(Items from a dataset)
━━━━━━

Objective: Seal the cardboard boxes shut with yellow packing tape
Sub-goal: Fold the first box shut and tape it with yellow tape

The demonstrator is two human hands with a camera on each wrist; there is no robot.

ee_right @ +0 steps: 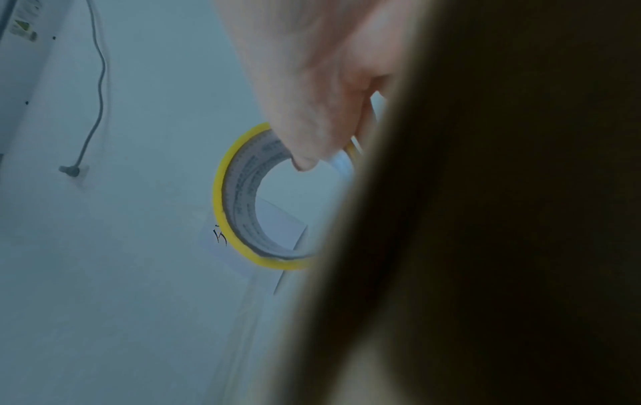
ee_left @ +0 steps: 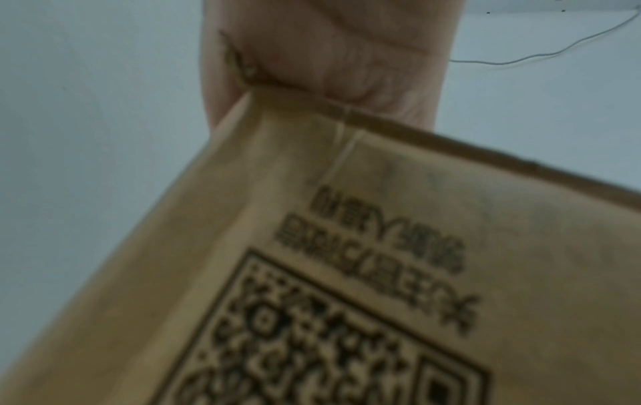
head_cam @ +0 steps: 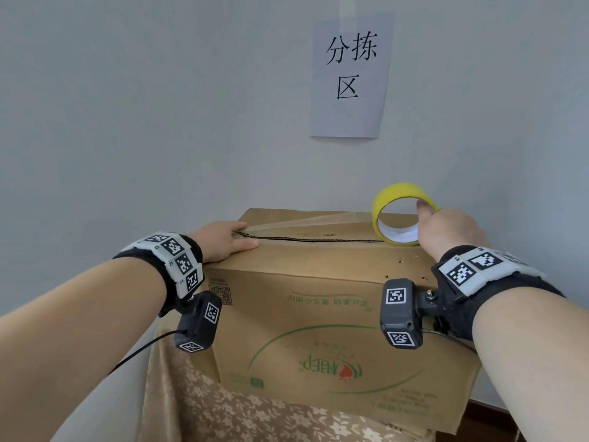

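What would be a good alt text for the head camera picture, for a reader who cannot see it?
A left hand presses a tape end onto a cardboard box while the right hand holds a yellow tape roll, stretching a strip over the top seam. A paper sign hangs on the wall.

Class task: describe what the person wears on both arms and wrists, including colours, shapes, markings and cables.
Both forearms are bare, without sleeves. Each wrist carries a black band topped by white panels printed with black-and-white square codes. Under each wrist hangs a boxy black camera, also marked with square codes. A thin black cable trails from the left camera; another leaves the right one. The hands are bare.
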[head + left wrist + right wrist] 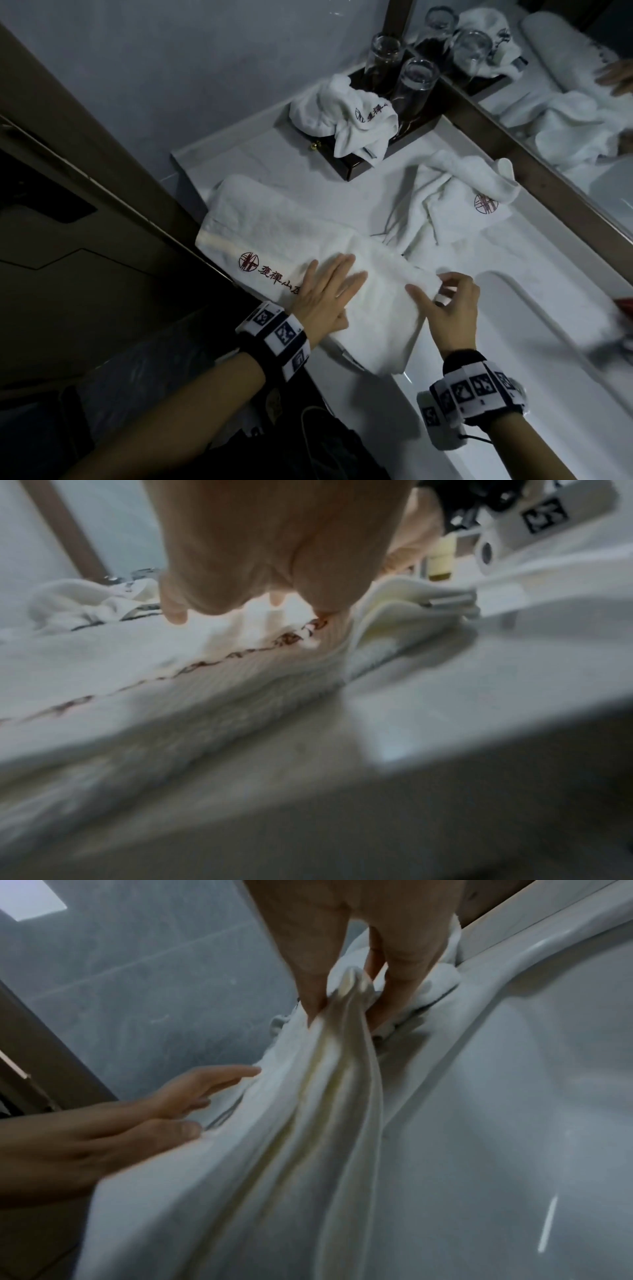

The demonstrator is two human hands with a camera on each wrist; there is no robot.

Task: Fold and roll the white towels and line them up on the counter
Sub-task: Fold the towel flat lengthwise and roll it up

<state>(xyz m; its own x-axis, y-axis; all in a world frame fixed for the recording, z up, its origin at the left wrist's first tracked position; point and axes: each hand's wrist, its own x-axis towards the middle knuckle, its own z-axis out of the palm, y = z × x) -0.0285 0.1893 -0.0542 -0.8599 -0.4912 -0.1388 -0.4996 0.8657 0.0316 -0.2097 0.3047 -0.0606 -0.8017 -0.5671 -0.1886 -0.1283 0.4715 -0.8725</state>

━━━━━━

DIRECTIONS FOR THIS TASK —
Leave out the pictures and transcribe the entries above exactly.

RESULT —
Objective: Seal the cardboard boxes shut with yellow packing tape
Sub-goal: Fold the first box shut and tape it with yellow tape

The demonstrator is two human hands with a camera on each wrist; there is no robot.

ee_right @ +0 steps: 
ee_left @ +0 steps: 
head_cam @ +0 steps: 

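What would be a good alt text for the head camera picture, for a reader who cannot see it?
A left hand presses a tape end onto a cardboard box while the right hand holds a yellow tape roll, stretching a strip over the top seam. A paper sign hangs on the wall.

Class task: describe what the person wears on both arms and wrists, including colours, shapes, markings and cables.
Both forearms are bare, without sleeves. Each wrist carries a black band topped by white panels printed with black-and-white square codes. Under each wrist hangs a boxy black camera, also marked with square codes. A thin black cable trails from the left camera; another leaves the right one. The hands are bare.
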[head + left wrist + right wrist] 

The demonstrator is two human hands with a camera on each wrist; there is no robot.

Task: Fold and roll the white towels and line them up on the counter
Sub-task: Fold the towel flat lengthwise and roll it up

<state>(xyz m; its own x-axis, y-axis; all in a world frame fixed for the recording, z up, its origin at the left wrist's first tracked position; point and axes: each hand's wrist, its own x-axis towards the middle knuckle, its own z-axis out of the palm, y = z × x) -0.0285 0.1893 -0.0542 -0.8599 -0.4912 -0.1388 -0.4996 0.8657 0.0316 -0.2097 0.3047 -0.0606 -0.8017 -0.5671 -0.1886 -0.1283 0.4715 -0.8725</state>

The answer given here is complete.